**YOUR TASK:**
Repeat the listing exactly. Do not carry over any pictures.

↓

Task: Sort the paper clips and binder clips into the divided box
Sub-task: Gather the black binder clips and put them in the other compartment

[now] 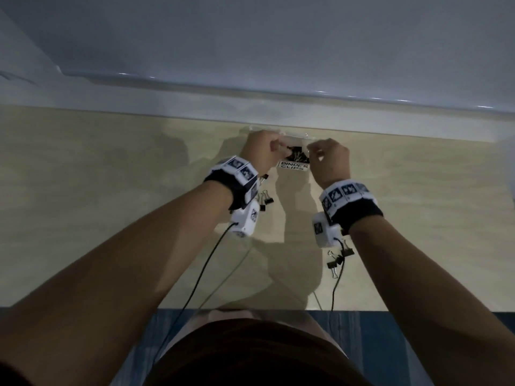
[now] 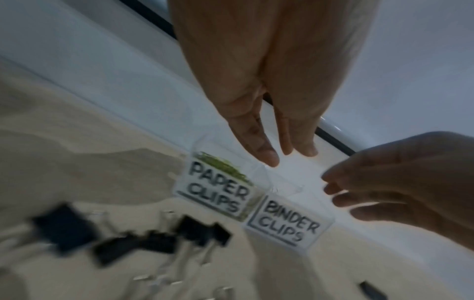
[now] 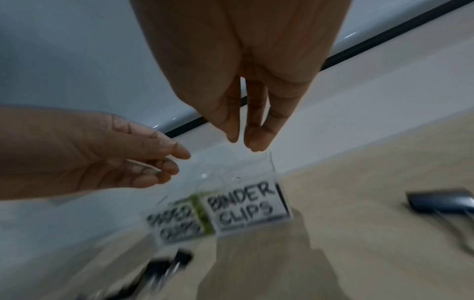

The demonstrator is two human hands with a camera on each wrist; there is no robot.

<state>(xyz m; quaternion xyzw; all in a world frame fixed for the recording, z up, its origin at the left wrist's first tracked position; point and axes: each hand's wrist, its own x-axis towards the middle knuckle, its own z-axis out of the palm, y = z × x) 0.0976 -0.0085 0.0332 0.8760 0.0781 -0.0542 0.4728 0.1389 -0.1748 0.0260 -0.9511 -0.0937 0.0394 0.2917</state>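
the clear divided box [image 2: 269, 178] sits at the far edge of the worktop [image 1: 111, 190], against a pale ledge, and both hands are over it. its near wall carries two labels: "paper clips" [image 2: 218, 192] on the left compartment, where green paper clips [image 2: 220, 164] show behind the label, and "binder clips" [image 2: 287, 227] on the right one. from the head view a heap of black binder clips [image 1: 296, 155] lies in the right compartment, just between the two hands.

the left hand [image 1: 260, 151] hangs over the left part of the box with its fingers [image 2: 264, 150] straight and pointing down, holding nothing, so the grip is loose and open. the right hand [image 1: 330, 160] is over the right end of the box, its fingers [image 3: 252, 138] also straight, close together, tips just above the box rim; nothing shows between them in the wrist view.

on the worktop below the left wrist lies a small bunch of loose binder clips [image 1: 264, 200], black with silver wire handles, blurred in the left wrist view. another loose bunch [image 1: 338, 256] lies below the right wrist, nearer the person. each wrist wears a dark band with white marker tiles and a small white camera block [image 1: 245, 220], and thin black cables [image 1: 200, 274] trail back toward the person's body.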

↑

**WRITTEN RESPONSE:**
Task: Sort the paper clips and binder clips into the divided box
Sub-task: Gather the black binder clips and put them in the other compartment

[now] 
[now] 
[now] 

The demonstrator is two human hands with a camera on each wrist; there is no robot.

<state>(xyz m; quaternion xyzw; all in a world frame fixed for the recording, z up, its origin at the left wrist's first tracked position; point and axes: each hand's wrist, its own x-axis towards the middle knuckle, its own z-axis out of the palm, y = z × x) 0.0976 -0.0085 0.0332 0.8760 0.0781 -0.0542 0.4728 0.1389 -0.1748 0.0260 -0.9511 -0.0937 0.0394 0.2917</state>
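the clear divided box [image 2: 269, 178] sits at the far edge of the worktop [image 1: 111, 190], against a pale ledge, and both hands are over it. its near wall carries two labels: "paper clips" [image 2: 218, 192] on the left compartment, where green paper clips [image 2: 220, 164] show behind the label, and "binder clips" [image 2: 287, 227] on the right one. from the head view a heap of black binder clips [image 1: 296, 155] lies in the right compartment, just between the two hands.

the left hand [image 1: 260, 151] hangs over the left part of the box with its fingers [image 2: 264, 150] straight and pointing down, holding nothing, so the grip is loose and open. the right hand [image 1: 330, 160] is over the right end of the box, its fingers [image 3: 252, 138] also straight, close together, tips just above the box rim; nothing shows between them in the wrist view.

on the worktop below the left wrist lies a small bunch of loose binder clips [image 1: 264, 200], black with silver wire handles, blurred in the left wrist view. another loose bunch [image 1: 338, 256] lies below the right wrist, nearer the person. each wrist wears a dark band with white marker tiles and a small white camera block [image 1: 245, 220], and thin black cables [image 1: 200, 274] trail back toward the person's body.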

This concludes the response.